● **WORK REQUIRED**: Without the images, print every line of the material below exactly as given.

● **EXERCISE DATA**:
[Start of section]

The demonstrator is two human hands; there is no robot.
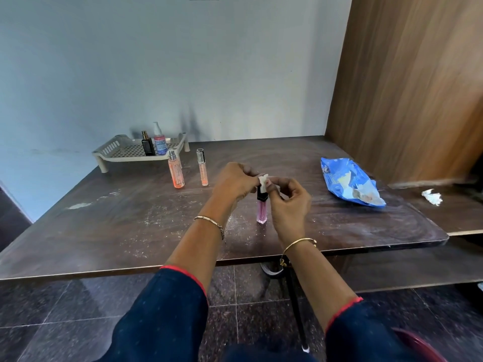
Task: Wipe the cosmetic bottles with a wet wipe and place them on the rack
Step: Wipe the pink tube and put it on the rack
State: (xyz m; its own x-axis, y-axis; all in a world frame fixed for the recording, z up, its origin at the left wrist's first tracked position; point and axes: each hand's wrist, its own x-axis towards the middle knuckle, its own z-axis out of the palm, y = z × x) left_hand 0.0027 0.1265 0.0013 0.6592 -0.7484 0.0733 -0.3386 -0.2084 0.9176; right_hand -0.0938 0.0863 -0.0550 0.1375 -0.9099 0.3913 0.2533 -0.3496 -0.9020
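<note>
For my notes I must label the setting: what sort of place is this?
Probably a plain room in a home or small office: a bare painted wall, a worn dark table, a wood-laminate panel on the right, and dark floor tiles.

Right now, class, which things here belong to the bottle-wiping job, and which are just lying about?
Job: wet wipe, pink bottle, wide orange bottle, slim orange bottle, rack, black bottle, pump bottle, blue wipes pack.
Lying about: crumpled white wad, wooden panel.
</note>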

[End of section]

● **TASK ANSWER**:
The demonstrator is two human hands; there is no robot.
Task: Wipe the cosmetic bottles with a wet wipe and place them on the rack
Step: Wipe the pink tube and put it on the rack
State: (xyz m; its own x-axis, y-axis; all in a world frame fixed for the recording, z up, its origin at the left wrist's first tracked position; point and axes: each hand's wrist, its own x-axis towards the middle knuckle, its own z-axis out of the palm, y = z × x) left_hand 0.0027 0.1265 0.0013 0.6592 -0.7484 0.0733 -0.3386 -0.2084 0.9176; right_hand -0.0938 0.0863 -0.0550 0.1375 -0.9099 0.3913 0.2533 -0.3496 -0.9020
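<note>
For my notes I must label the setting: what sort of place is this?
Probably a plain room in a home or small office: a bare painted wall, a worn dark table, a wood-laminate panel on the right, and dark floor tiles.

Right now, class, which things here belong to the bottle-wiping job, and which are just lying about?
Job: wet wipe, pink bottle, wide orange bottle, slim orange bottle, rack, black bottle, pump bottle, blue wipes pack.
Lying about: crumpled white wad, wooden panel.
</note>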

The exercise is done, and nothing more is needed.